Cine y medios distorsionan la percepción pública sobre las fuerzas policiales en México

Especialistas de la UNAM analizan cómo las producciones audiovisuales y la falta de respeto ciudadano influyen en la imagen de los cuerpos de seguridad, mientras las encuestas revelan un persistente reto en la confianza hacia la autoridad.

Por: Redacción

CIUDAD DE MÉXICO, 7 de septiembre de 2026.- Las producciones audiovisuales como el cine y las series de streaming impactan directamente en la imagen pública de los cuerpos policiales en México, a pesar de que la mayoría de sus integrantes desempeñan sus funciones con profesionalismo y seriedad en la vida real.

Así lo planteó Javier Oliva Posada, titular del Seminario Universitario de Estudios sobre Democracia, Defensa, Dimensiones de la Seguridad e Inteligencia de la UNAM, quien enfatizó que si las corporaciones no cumplieran su labor de manera sustancial, los sistemas sociales simplemente no funcionarían.

El especialista de la Facultad de Ciencias Políticas y Sociales de la UNAM precisó que el primer contacto que la ciudadanía tiene con el Estado en cualquier región del país es a través de un policía.

En sus acercamientos con jefes policiales, el académico ha constatado que la principal preocupación de los mandos radica en la percepción que genera el oficial en el contacto cotidiano con la sociedad.

Además, Oliva Posada destacó que a esta problemática de percepción se suma la persistente falta de respeto de las y los ciudadanos hacia las autoridades uniformadas.

Los datos oficiales respaldan la complejidad del panorama, ya que de acuerdo con la Encuesta Nacional de Victimización y Percepción sobre Seguridad Pública (ENVIPE) 2025 del INEGI, la población de 18 años y más percibe distintos niveles de corrupción según el tipo de autoridad.

La Policía de Tránsito encabeza esta lista con un 75.1 por ciento, seguida por los jueces con un 69 por ciento, la policía preventiva municipal con un 65 por ciento, la policía estatal con un 63.8 por ciento y los ministerios públicos junto con procuradurías estatales en un 62.9 por ciento.

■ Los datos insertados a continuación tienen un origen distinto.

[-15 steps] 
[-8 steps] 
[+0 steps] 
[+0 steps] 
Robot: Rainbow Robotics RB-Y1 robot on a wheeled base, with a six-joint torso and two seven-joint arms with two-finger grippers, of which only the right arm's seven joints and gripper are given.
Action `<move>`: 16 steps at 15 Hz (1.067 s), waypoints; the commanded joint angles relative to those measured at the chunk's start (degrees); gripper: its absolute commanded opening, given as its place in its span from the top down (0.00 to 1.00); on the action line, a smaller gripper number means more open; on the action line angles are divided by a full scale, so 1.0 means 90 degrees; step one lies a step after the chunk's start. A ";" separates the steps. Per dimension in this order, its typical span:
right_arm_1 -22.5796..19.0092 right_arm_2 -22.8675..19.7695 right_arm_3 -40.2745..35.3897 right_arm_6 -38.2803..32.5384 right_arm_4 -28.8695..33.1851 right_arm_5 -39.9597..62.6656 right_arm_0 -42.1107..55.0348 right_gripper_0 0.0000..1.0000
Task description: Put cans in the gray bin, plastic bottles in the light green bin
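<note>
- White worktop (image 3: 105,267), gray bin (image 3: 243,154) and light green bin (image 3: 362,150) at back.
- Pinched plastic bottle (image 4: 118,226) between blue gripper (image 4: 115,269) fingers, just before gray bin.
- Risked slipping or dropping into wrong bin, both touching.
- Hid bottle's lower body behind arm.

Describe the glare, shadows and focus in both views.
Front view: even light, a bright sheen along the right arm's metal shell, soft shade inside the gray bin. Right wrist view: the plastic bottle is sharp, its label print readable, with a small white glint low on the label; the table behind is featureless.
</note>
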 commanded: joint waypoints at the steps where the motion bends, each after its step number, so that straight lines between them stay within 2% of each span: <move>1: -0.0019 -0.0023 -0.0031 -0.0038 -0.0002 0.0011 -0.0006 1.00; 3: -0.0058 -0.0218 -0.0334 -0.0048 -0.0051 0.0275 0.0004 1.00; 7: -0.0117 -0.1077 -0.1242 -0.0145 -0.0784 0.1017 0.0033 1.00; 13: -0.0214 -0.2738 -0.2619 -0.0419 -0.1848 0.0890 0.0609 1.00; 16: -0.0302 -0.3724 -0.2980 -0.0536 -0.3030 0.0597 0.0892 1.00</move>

En contraste, las Fuerzas Armadas registran porcentajes considerablemente menores, ubicándose el Ejército en un 25.7 por ciento y la Marina en un 19.5 por ciento.

Por su parte, Hugo Villa Smythe, director general de Actividades Cinematográficas-Filmoteca de la UNAM, analizó la evolución narrativa de estos sectores a través de la pantalla.

El funcionario universitario explicó que la audiencia está acostumbrada a interpretar los dramas policiales bajo el molde estadounidense. Esta narrativa, incluso cuando pretende criticar a las fuerzas de seguridad, suele reforzar un mensaje punitivista donde “una delgada línea azul” de policías honestos y heroicos es lo único que protege a la sociedad del caos.

El recorrido histórico de esta representación cinematográfica refleja diversas etapas. Durante las décadas de 1940, 1950 y 1960 existieron estrechos vínculos entre las corporaciones y la industria del cine.

Más adelante, en los años 70, 80 y parte de los 90, la producción cinematográfica nacional oscilló entre la figura del buen policía dispuesto a romper la ley para cumplir su deber y la del criminal popular que actuaba como un héroe aspiracional frente a la opresión.

En la actualidad, el incremento de la violencia en la realidad ha obligado a los guionistas a transformar sus relatos. producciones recientes han incorporado nuevos enfoques y roles, como la presencia de mujeres policías al frente de investigaciones complejas en “Bajo la sal” (2008), o la reaparición de subgéneros clásicos como el buddy movie adaptado al contexto contemporáneo en “La hora de los valientes” (2025), donde un oficial deprimido y su psicoanalista enfrentan el caos urbano.